Ergenekon tertibiyle başlayan ve başta Balyoz davası olmak üzere kumpas davaların tümünde Deniz Kuvvetlerini hedefe oturtulmuştur.  
Tüm kumpas davalarda Deniz Kuvvetlerinin 40 Amirali ile çoğu sınıf birincisi deniz kurmay albay olan 400 subayı hedef alınmıştır. 09 Ekim 2013 tarihinde Yargıtay 9’uncu Dairesi’nin Balyoz kararı sonunda, toplam 37 karacıya karşılık 33’ü Amiral 134 denizcinin, ağır hapis cezaları alması “manidar” değil midir? Aynı Yargıtay’ın onayladığı I. Askeri Casusluk davasının 41 hükümlüsünün dörtte üçünün denizci olması, tertibin ne denli derin bir stratejiyle yapıldığını göstermektedir. 
Balyoz’un ilk tutuklamalarından, (24 Şubat 2010) üç ay önce yayımlanan AB Türkiye İlerleme Raporu’nda, yer alan “Deniz Kuvvetleri Doğu Akdeniz’de Rumlar adına sismik araştırma yapan araştırma gemilerini rahatsız ediyor” ifadesi küresel çetelerin her şeyi nasıl önceden tasarlayarak, taammüden yaptıklarının işaretidir. 
Mavi Marmara’ya İsrail SAT komandoları çıkarken, Deniz Kuvvetlerinin İskenderun’daki en büyük kara birliğine PKK’nın yaptığı büyük çaplı bir baskının anlamı şu şekilde okunmalıdır. İsrail, Türk Hükümetine Doğu Akdeniz’den uzak dur mesajı vermiştir. 
Bu arada Doğu Akdeniz’deki doğalgaz kaynaklarına İsrail, Rum kesimi ve ABD şirketi üçgeninde el konurken Türkiye seyirci kalmıştır.

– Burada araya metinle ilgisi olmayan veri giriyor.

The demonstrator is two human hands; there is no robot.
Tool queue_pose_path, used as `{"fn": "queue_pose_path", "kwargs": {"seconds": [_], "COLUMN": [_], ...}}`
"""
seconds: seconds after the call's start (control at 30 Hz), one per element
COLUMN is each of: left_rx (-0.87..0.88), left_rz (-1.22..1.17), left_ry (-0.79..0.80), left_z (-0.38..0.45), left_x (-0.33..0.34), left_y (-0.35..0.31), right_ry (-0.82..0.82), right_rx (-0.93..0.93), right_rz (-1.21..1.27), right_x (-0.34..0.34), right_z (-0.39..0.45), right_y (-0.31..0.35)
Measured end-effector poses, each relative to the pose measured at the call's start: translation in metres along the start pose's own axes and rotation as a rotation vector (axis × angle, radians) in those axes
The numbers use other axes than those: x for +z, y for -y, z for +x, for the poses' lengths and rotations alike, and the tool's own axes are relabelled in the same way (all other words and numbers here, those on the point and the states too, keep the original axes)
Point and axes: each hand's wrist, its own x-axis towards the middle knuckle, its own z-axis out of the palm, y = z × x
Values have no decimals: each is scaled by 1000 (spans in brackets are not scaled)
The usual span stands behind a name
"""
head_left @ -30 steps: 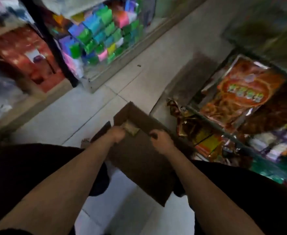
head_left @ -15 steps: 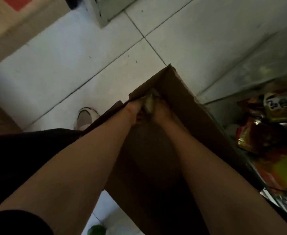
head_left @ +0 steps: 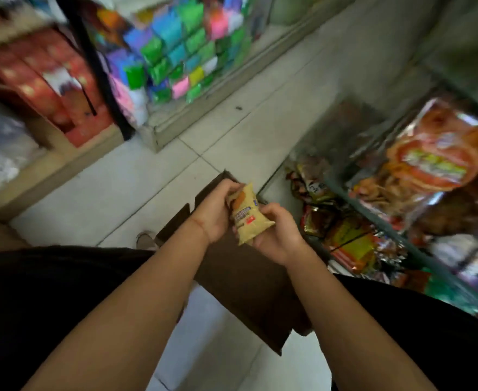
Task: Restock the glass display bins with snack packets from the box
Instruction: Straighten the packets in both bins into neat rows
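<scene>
A brown cardboard box (head_left: 246,289) stands open on the tiled floor below me. Above its far end I hold a bundle of yellow snack packets (head_left: 246,215) between both hands. My left hand (head_left: 218,213) grips the bundle's left side and my right hand (head_left: 277,235) cups it from below and the right. The glass display bins (head_left: 342,190) run along the right, with several foil snack packets inside and a large orange bag (head_left: 432,162) in an upper bin.
A glass case of colourful small packets (head_left: 175,55) stands across the aisle at the top. Red boxes (head_left: 48,86) sit on a wooden shelf at the left. My shoe (head_left: 144,239) shows beside the box. Pale floor tiles (head_left: 136,179) lie between the shelves.
Both hands were deep in the box's far corner; they have lifted out with the yellow packets held between them. The view has swung up from the floor to the shelves.
</scene>
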Motion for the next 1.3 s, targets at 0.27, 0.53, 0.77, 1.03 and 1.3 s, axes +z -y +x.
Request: {"fn": "queue_pose_path", "kwargs": {"seconds": [0.27, 0.53, 0.77, 1.03, 1.3], "left_rx": [525, 725, 1170, 1268, 1160], "left_rz": [364, 455, 959, 1779, 2021], "left_ry": [60, 133, -129, -195, -93], "left_z": [-183, -248, -224, -201, -177], "left_x": [112, 221, 291, 311, 300], "left_y": [-83, -121, -116, -105, -100], "right_ry": [340, -116, -909, -1303, -1121], "right_rx": [-361, -934, -1512, -1330, -1078], "right_rz": [-71, -380, -1233, -1893, -2082], "right_x": [75, 91, 56, 15, 31], "right_z": [-184, -305, -359, -346, -333], "right_y": [73, 141, 206, 210, 208]}}
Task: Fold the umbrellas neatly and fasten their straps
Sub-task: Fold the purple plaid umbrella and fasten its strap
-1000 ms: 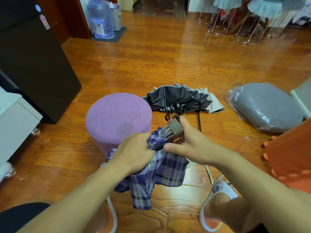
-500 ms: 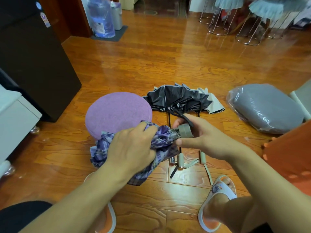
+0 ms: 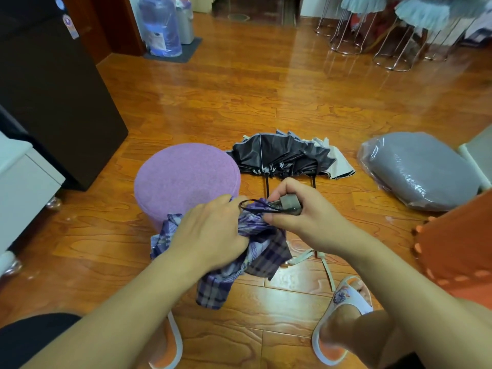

Ordusuna düşman olanın yapacağı budur işte. 
İsrail ve Güney Kıbrıs Rum Yönetimi’nin, 13-14 Şubat 2014 tarihlerinde birleşik bir deniz tatbikatı yapacak olması ve tatbikata 40 İsrail savaş uçağının katılması son derece önemlidir. Tatbikatın tarihi ise ne tesadüf Balyoz kumpası toplu tutuklamalarının tam üçüncü yıldönümüne denk düşürülmüştür. 
E tipi ile F tipinin “kana kan” görüntülü, “cambaza bak” çatışmasında Güneydoğu’da oluşan PKK/KCK paralel devleti yanında Ege’de 2004’den beri adalarımızı işgal eden Yunan paralel devleti de kapı kulu medya ve majestelerinin muhalefeti sayesinde Türk milletinden saklanmaktadır. 
Paralel devlet cennetine dönüştürülen Türkiye’de Türk Devleti için kayıp ilanı vermek mi gerekiyor? 
Bütün bunların Anayasal suç olduğunu, eski bir ifadeyle “Anayasa’nın tağyir, tebdil ilga” edildiğini söylemek için hukukçu ve/veya siyaset bilimci olmaya gerek var mı dersiniz?